After finding the line containing "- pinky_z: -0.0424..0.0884" below, please output that line and each following one through the line containing "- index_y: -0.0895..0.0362", exactly as written.

· · ·

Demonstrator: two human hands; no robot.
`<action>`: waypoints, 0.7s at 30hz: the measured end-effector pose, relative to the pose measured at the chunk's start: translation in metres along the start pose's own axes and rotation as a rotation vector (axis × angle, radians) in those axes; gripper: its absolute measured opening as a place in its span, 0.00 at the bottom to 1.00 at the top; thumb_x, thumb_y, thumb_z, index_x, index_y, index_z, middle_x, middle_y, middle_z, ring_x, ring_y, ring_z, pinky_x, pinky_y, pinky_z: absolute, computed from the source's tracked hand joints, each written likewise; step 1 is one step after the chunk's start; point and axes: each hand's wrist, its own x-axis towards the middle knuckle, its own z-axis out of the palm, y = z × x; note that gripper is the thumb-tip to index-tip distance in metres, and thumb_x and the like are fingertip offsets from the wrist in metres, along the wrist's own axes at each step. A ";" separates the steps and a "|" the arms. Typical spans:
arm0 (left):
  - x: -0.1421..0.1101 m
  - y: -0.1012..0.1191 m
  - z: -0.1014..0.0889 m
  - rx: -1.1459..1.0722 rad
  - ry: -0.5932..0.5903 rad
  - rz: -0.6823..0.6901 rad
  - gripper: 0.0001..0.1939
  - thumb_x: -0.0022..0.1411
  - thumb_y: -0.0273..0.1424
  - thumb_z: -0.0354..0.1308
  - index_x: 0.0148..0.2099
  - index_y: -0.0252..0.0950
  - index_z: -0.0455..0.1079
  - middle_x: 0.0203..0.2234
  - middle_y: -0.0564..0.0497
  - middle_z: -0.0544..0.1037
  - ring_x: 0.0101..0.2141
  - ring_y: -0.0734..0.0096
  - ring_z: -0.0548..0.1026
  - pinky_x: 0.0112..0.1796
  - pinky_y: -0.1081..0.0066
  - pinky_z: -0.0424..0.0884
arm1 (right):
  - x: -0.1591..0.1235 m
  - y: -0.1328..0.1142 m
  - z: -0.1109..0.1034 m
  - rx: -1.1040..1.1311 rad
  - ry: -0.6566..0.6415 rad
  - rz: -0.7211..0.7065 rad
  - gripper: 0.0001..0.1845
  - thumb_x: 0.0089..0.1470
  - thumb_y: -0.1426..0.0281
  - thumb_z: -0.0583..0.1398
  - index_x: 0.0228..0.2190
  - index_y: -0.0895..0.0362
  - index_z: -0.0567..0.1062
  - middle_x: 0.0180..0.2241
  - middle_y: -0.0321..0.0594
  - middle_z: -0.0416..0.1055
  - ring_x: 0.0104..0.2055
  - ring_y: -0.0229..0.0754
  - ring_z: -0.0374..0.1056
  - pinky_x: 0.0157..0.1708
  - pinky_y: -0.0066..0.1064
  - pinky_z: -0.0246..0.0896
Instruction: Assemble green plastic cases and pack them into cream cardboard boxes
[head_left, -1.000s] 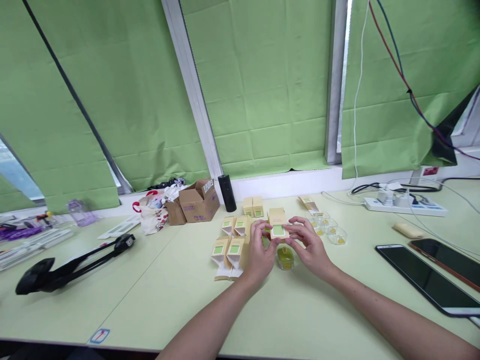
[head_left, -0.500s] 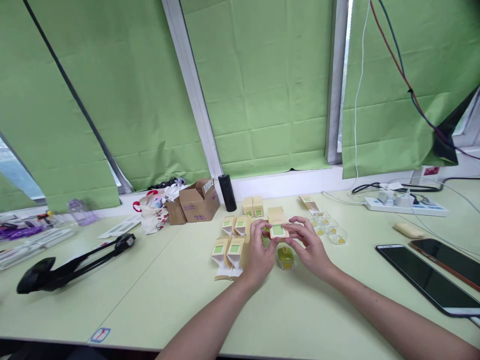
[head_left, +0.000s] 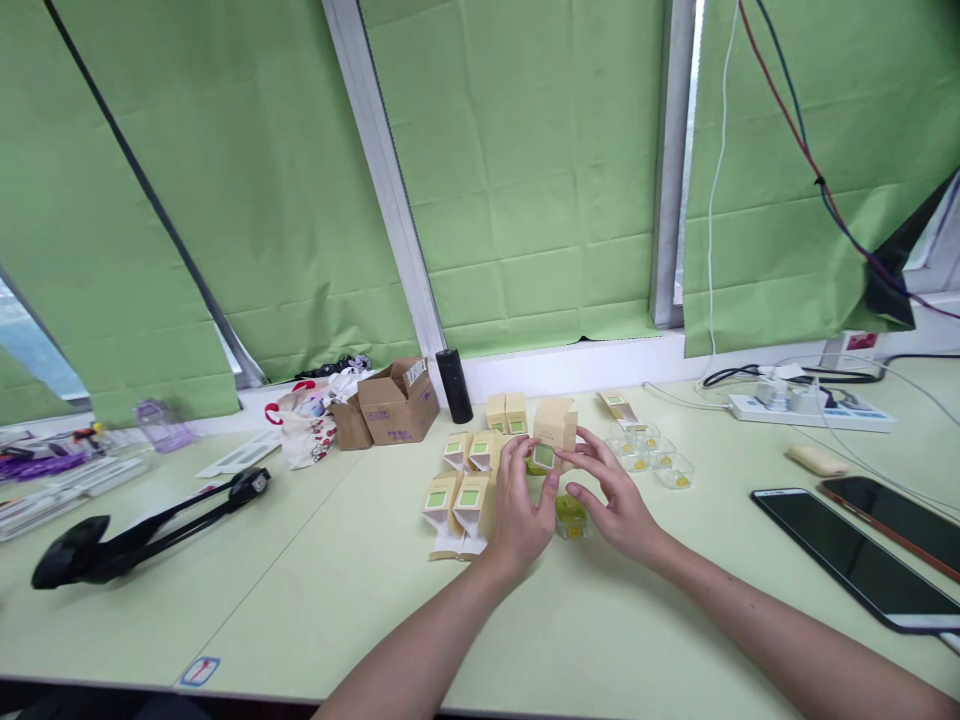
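Between my two hands is a small yellow carton (head_left: 556,424) with a green square window, tilted and held above the table. My left hand (head_left: 523,505) grips its left side with fingers and thumb. The fingers of my right hand (head_left: 616,503) touch its right side, the thumb apart from it. Under the hands stands a small clear jar with a green lid (head_left: 571,515); another green-topped item is mostly hidden behind the left fingers. Several similar folded cartons (head_left: 456,497) lie just left of my left hand. Clear jars with yellow spots (head_left: 652,458) stand right of my right hand.
Two closed cartons (head_left: 506,413) and a black cylinder (head_left: 454,386) stand farther back, beside a cardboard box (head_left: 399,402). A flat carton (head_left: 617,409) lies behind the jars. Two phones (head_left: 855,560) and a power strip (head_left: 814,411) are at right; a black strapped device (head_left: 150,530) lies at left.
The carton has turned and tilted between my hands, so its side now faces me more and its window points left. My right thumb has come away from it.
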 end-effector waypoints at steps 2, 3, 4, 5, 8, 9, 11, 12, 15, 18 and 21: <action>0.000 -0.001 0.001 -0.008 0.007 -0.018 0.22 0.75 0.41 0.57 0.66 0.44 0.63 0.65 0.40 0.66 0.67 0.50 0.64 0.66 0.46 0.64 | -0.001 -0.001 0.000 -0.015 -0.019 -0.023 0.21 0.70 0.60 0.60 0.61 0.42 0.76 0.73 0.44 0.54 0.70 0.57 0.62 0.69 0.58 0.60; 0.000 -0.002 0.001 -0.015 0.013 -0.029 0.22 0.75 0.41 0.57 0.66 0.44 0.63 0.64 0.40 0.66 0.67 0.50 0.64 0.66 0.47 0.64 | -0.002 -0.003 0.000 -0.022 -0.027 -0.038 0.22 0.70 0.61 0.59 0.63 0.41 0.74 0.74 0.44 0.54 0.72 0.57 0.59 0.70 0.58 0.59; 0.000 -0.004 0.001 -0.023 0.019 -0.042 0.23 0.74 0.42 0.58 0.67 0.44 0.63 0.64 0.40 0.67 0.67 0.50 0.65 0.66 0.47 0.64 | -0.002 -0.005 0.000 -0.030 -0.036 -0.053 0.24 0.70 0.61 0.59 0.65 0.40 0.72 0.74 0.43 0.54 0.74 0.57 0.56 0.70 0.59 0.58; 0.000 -0.005 0.002 -0.028 0.027 -0.057 0.24 0.74 0.42 0.58 0.67 0.44 0.62 0.64 0.40 0.67 0.67 0.51 0.65 0.66 0.48 0.64 | -0.002 -0.006 0.000 -0.039 -0.043 -0.070 0.26 0.70 0.62 0.59 0.66 0.40 0.69 0.74 0.42 0.55 0.75 0.57 0.54 0.71 0.59 0.56; 0.002 -0.007 0.002 -0.025 0.054 -0.112 0.25 0.73 0.43 0.58 0.67 0.43 0.63 0.64 0.40 0.67 0.66 0.51 0.66 0.65 0.50 0.65 | -0.001 -0.011 -0.001 -0.076 -0.061 -0.127 0.30 0.70 0.63 0.58 0.70 0.39 0.63 0.74 0.41 0.57 0.76 0.56 0.52 0.72 0.61 0.53; 0.003 -0.007 0.002 -0.018 0.060 -0.131 0.24 0.73 0.44 0.58 0.66 0.42 0.63 0.63 0.41 0.67 0.65 0.52 0.67 0.64 0.51 0.66 | -0.001 -0.012 -0.001 -0.089 -0.066 -0.152 0.30 0.70 0.64 0.58 0.70 0.39 0.62 0.73 0.41 0.59 0.76 0.56 0.53 0.72 0.62 0.53; 0.005 -0.006 0.000 0.000 0.058 -0.161 0.22 0.73 0.45 0.59 0.63 0.42 0.66 0.60 0.42 0.70 0.61 0.54 0.70 0.61 0.54 0.68 | 0.000 -0.012 -0.001 -0.109 -0.072 -0.202 0.30 0.71 0.66 0.57 0.70 0.41 0.61 0.71 0.43 0.62 0.74 0.56 0.54 0.71 0.62 0.54; 0.006 -0.004 0.000 0.007 0.056 -0.173 0.22 0.72 0.45 0.59 0.62 0.42 0.67 0.58 0.42 0.71 0.59 0.55 0.71 0.59 0.55 0.70 | 0.000 -0.012 0.000 -0.119 -0.075 -0.221 0.30 0.71 0.67 0.57 0.70 0.42 0.61 0.70 0.43 0.64 0.74 0.56 0.55 0.71 0.61 0.55; 0.009 -0.002 -0.002 0.013 0.049 -0.217 0.22 0.70 0.45 0.62 0.60 0.42 0.68 0.55 0.43 0.73 0.56 0.55 0.73 0.56 0.58 0.71 | 0.000 -0.010 0.000 -0.147 -0.082 -0.239 0.29 0.71 0.68 0.56 0.70 0.43 0.62 0.68 0.43 0.67 0.72 0.55 0.56 0.69 0.59 0.58; 0.010 -0.006 -0.003 0.009 0.049 -0.289 0.25 0.68 0.46 0.65 0.61 0.41 0.68 0.56 0.42 0.74 0.56 0.54 0.73 0.55 0.58 0.71 | 0.000 -0.009 0.000 -0.163 -0.087 -0.239 0.29 0.70 0.70 0.56 0.69 0.44 0.62 0.67 0.43 0.68 0.71 0.55 0.57 0.68 0.58 0.61; 0.011 -0.015 -0.003 0.004 0.062 -0.326 0.25 0.68 0.44 0.65 0.61 0.39 0.67 0.55 0.41 0.75 0.54 0.54 0.74 0.54 0.58 0.71 | 0.001 -0.008 -0.003 -0.199 -0.094 -0.252 0.23 0.68 0.71 0.58 0.62 0.45 0.69 0.62 0.44 0.73 0.67 0.56 0.61 0.64 0.57 0.64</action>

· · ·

**ANSWER BOX**:
  - pinky_z: -0.0424..0.0884
arm1 (right):
  - x: -0.1591..0.1235 m
  - y: -0.1328..0.1142 m
  - z: -0.1109..0.1034 m
  - rx: -1.1040..1.1311 rad
  - ry: -0.6566..0.6415 rad
  - rz: -0.7211..0.7065 rad
  - gripper: 0.0001..0.1845
  - thumb_x: 0.0089..0.1470
  - thumb_y: -0.1426..0.0281
  - thumb_z: -0.0583..0.1398
  - index_x: 0.0228..0.2190
  - index_y: -0.0895..0.0362

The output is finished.